E non è solo una questione alpina. Da qui al 2029 l’86 per cento delle concessioni sarà scaduto. Fra le principali, c’è il Nucleo Terni, un gigante distribuito fra Umbria, Lazio e Marche con 19 centrali, sette dighe e quattro bacini, ceduto dalla Erg a Enel produzione nell’agosto del 2021 per 1038 milioni di euro.

 

Non passa lo straniero

«Appare fondamentale», ha detto il ministro della Transizione ecologica Roberto Cingolani durante un question time alla Camera poco prima di Pasqua, «definire in sede europea una disciplina uniforme per tutti gli Stati membri che, nel rispetto della normativa europea, tuteli lo sviluppo di un asset strategico per il settore energetico italiano.
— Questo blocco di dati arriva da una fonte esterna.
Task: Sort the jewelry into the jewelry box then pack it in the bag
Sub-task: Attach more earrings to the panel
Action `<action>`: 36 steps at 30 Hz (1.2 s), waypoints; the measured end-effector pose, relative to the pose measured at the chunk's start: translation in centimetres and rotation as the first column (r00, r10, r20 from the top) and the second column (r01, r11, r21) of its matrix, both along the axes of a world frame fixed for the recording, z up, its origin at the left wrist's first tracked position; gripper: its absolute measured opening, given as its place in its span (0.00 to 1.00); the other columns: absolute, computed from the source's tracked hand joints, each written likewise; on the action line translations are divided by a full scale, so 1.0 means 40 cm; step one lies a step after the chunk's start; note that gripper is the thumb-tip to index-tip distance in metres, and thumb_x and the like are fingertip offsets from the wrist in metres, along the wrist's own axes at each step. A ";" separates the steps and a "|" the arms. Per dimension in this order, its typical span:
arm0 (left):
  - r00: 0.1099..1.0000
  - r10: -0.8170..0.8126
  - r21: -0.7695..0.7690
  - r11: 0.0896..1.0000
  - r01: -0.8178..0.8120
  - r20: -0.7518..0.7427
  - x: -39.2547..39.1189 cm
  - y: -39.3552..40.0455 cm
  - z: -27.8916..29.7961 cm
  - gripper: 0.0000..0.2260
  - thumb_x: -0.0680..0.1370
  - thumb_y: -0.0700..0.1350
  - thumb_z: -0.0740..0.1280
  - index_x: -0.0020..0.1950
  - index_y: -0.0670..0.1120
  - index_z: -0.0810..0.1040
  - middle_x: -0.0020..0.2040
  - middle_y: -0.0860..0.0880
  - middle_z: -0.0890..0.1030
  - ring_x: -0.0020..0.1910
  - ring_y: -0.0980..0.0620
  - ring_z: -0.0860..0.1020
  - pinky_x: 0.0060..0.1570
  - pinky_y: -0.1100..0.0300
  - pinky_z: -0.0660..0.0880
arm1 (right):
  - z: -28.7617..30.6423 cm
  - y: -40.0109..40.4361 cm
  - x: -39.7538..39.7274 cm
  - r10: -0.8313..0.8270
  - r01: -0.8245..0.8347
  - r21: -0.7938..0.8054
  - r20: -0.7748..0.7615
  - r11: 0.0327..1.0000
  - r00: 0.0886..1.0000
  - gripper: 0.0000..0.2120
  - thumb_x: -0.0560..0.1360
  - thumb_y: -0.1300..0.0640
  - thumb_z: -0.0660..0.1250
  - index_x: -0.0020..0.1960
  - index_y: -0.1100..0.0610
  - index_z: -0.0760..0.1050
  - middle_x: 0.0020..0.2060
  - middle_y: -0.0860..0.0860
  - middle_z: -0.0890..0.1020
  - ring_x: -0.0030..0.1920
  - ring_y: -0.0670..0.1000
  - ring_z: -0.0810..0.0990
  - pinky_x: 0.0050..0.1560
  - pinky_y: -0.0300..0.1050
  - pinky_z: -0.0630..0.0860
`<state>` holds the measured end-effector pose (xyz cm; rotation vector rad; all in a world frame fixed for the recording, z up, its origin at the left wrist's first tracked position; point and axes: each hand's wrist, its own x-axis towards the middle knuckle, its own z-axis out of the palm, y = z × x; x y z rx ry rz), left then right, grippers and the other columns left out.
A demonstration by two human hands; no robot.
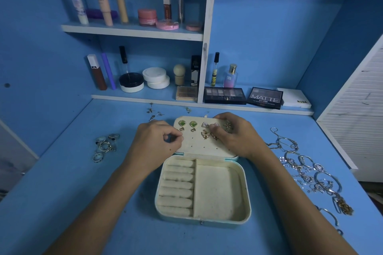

Esperienze in passato hanno visto intervenire paesi stranieri con il golden power quando si andava a fare shopping a casa loro, per reciprocità gli Stati possono mettere il golden power, è ovvio che questa è una risposta bilaterale, ma una risposta europea, una normativa chiara, aiuterebbe moltissimo».

 

Il rischio principale del decreto concorrenza e della messa a gara dell’idroelettrico è, ancora una volta, identico a quello delle concessioni balneari dove la Lega, insieme a lobbisti trasversali, agita lo spettro delle invasioni barbariche senza timore dell’incoerenza. In spiaggia, non passa lo straniero. Le turbine, invece, vanno liberalizzate, magari a vantaggio delle finanziarie regionali o di capitali internazionali. I rischi di questa deregulation erano stati rappresentati lo scorso novembre da Enrico Borghi, responsabile della sicurezza del Pd. «La disciplina del regime concessorio in materia energetica va completamente ripensata», aveva detto il parlamentare democrat. «In materia di energia, e di rinnovabili in particolare, il nostro Paese è esposto al rischio di scalate estere, con impatti possibili sulla sovranità nazionale e sull’indipendenza economica della Repubblica».

 

In effetti, almeno uno straniero di notevoli dimensioni è già passato. Già oggi in Lombardia dieci delle venti centrali che dovrebbero diventare contendibili sono in mano a Edison, una società controllata dal colosso francese Edf che ha il secondo fatturato del settore (11,7 miliardi di euro nel 2021), a grande distanza dal gruppo Enel (88,3 miliardi) e poco al di sopra di A2a (11,5 miliardi) e di Hera (10,55 miliardi di euro).

 

Per attenuare l’incongruenza leghista sulle gare, è intervenuto l’altro ministro con voce in capitolo oltre Cingolani. Il salviniano riluttante Giancarlo Giorgetti, che guida lo Sviluppo economico, ha dato segnali di apertura condizionati. «Se dobbiamo parlare», ha detto un mese fa, «di possibilità di rinnovo o di proroghe delle concessioni, devono essere a condizioni economiche di mercato, certamente non a quelle scritte in concessioni di cinquanta o sessanta anni». Come non essere d’accordo? Le società dell’energia hanno presentato bilanci fantastici prima della crisi russo-ucraina e alcune hanno proposto dividendi maggiorati agli azionisti sollevando, dopo l’invasione, il tema legislativo della tassazione degli extraprofitti. Anche la bolletta più leggera fa parte della trattativa, in quell’area energetica trascurata che si chiama bene comune.